If the distribution is approximately uniform in $[0, 1]$ (as is typical for Gaussian-like
weights after normalization), the optimal codebook will be more evenly spaced — placing
more resolution where there is more probability mass.

### Complexity

- **Normalization**: $O(MK)$ — one pass over the weight matrix.
- **Sorting for initialization**: $O(N \log N)$ where $N = MK$.
- **Each k-means iteration**: $O(N)$ (binary search in 7 sorted centers is $O(1)$).
- **Total iterations**: Typically $< 100$ for 1D k-means.

For a $2560 \times 9728$ weight matrix with block size 32, $N \approx 25\text{M}$ values.
The entire optimization runs in seconds on CPU.

## 5. Per-Block Scale Selection

Given the custom codebook $\mathcal{C}^+$, per-block scale selection follows the same framework
as the [Optimal Scale Search](optimal_scale_search.md):

- **Naive**: $s = \text{snap}(\max_i|x_i| / c_7)$
- **SSE-Optimal**: Bounded search minimizing $E(s) = \sum_i (x_i - s \cdot Q(x_i/s))^2$,
  using clipping and dead-zone bounds with $q_{\max} = c_7$ and $d_0 = c_1/2$
- **Hessian-Optimal**: Same bounded search minimizing $r^T H r$ with the custom codebook

The bounds from [Optimal Scale Search](optimal_scale_search.md) apply directly — only the
codebook values and boundaries change.

## 6. Discussion

**vs.
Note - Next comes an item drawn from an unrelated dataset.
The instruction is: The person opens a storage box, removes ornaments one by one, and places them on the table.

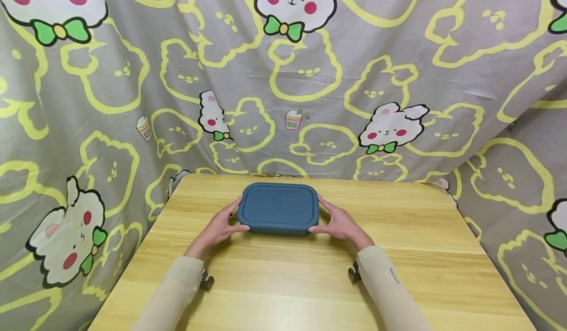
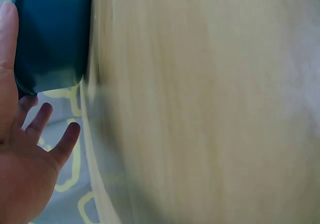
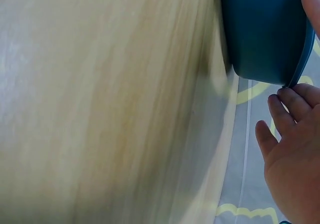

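A dark blue rectangular lidded box with rounded corners is at the far middle of the wooden table, its lid on. At its left end my left hand grips it, thumb on the near corner and fingers along the side. My right hand holds the opposite end the same way. In the left wrist view, the thumb lies against the box while the other fingers spread below its end. The right wrist view has fingertips touching the rim of the box. Whether its base touches the table cannot be told.
The light wooden table extends toward me and to both sides. Behind it and at the sides hangs a grey curtain with cartoon animals. Dark wrist devices are strapped under both beige sleeves.
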`<action>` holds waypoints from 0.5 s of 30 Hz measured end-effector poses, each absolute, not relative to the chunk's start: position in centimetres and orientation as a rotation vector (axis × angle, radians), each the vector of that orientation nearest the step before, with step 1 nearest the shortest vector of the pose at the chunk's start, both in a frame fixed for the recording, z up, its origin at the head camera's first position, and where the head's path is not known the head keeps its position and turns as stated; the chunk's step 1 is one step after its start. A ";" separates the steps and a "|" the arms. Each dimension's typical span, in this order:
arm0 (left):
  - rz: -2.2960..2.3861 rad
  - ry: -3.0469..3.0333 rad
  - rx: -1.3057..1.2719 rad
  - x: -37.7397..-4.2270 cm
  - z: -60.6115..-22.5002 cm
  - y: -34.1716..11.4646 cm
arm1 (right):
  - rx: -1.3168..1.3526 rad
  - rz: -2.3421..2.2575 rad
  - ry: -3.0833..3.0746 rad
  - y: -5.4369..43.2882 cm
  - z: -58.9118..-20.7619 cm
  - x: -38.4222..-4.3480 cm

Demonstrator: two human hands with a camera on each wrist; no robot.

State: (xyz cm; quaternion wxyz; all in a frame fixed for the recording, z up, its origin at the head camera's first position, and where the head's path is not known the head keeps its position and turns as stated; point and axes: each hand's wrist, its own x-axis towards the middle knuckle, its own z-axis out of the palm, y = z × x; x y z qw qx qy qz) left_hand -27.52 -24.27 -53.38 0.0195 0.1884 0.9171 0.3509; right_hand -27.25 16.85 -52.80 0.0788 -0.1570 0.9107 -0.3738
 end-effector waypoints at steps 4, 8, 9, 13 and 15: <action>1.127 2.821 0.600 -27.7 -53.5 -24.1 | -0.466 -1.117 2.739 16.9 -52.7 -27.2; 1.168 2.791 0.603 -27.7 -53.6 -24.0 | -0.487 -1.094 2.760 16.9 -52.8 -27.3; 1.173 2.787 0.600 -27.7 -53.6 -24.0 | -0.495 -1.090 2.765 16.9 -52.8 -27.3; 1.165 2.797 0.600 -27.6 -53.6 -24.1 | -0.493 -1.106 2.773 16.9 -52.6 -27.3; 1.142 2.817 0.607 -27.6 -53.6 -24.1 | -0.493 -1.116 2.775 16.9 -52.5 -27.3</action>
FP4 E2M1.** The fixed FP4 E2M1 codebook $\{0, 0.5, 1, 1.5, 2, 3, 4, 6\}$ is designed
for hardware decode efficiency (the bit pattern maps directly to a floating-point value).
A learned codebook requires a lookup table for decode, but can achieve lower quantization error
by adapting to the actual weight distribution.

**Weight-dependent.** The optimal codebook depends on the weight distribution. Different layers
(or layer types) may benefit from different codebooks. In practice, one could learn a single
codebook per model, per layer type, or per individual layer — trading off storage (16 values
per codebook) against quantization quality.
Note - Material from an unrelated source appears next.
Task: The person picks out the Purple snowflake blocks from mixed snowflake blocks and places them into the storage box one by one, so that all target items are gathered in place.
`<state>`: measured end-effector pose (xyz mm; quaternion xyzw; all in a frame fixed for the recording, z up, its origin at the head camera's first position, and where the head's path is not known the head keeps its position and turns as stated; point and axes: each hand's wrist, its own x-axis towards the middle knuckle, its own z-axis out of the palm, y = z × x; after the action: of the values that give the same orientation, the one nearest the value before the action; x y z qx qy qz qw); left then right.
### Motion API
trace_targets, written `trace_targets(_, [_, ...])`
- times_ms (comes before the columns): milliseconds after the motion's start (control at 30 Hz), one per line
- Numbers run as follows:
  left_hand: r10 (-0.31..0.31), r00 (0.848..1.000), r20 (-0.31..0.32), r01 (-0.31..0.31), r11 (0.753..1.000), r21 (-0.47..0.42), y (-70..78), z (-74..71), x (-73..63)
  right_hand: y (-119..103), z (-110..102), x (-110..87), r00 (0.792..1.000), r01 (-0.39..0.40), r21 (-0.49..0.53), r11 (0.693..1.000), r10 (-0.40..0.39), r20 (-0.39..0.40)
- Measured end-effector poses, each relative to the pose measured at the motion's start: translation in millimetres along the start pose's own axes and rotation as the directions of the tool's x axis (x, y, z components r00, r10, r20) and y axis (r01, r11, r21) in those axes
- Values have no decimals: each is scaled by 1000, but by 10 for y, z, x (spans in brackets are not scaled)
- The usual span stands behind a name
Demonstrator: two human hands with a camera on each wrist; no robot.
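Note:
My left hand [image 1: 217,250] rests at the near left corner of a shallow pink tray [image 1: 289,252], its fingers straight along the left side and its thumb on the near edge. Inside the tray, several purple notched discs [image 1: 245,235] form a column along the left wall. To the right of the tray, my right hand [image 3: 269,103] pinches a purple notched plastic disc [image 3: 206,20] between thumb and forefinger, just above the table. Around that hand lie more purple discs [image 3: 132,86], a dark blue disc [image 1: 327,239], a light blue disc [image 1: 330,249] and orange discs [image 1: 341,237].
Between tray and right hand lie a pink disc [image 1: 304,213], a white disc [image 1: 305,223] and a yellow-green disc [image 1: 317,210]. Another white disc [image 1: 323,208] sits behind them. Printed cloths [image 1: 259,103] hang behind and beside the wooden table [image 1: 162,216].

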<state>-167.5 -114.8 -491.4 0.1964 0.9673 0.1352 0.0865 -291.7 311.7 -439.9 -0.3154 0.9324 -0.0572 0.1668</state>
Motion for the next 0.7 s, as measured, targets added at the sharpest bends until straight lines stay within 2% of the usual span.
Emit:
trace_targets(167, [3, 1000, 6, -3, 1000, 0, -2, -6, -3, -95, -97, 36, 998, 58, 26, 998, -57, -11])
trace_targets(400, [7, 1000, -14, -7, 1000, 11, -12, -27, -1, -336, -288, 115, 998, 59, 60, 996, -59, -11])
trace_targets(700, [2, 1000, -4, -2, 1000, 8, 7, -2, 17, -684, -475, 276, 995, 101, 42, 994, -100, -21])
**Relationship to scalar k-means.** This derivation shows that optimal block-scaled 4-bit
quantization with a learned codebook reduces to 1D k-means on the pooled normalized magnitudes.
Scale normalization provides invariance to per-block magnitude, reducing the problem from a
joint codebook-and-scale optimization to a single scalar quantization problem.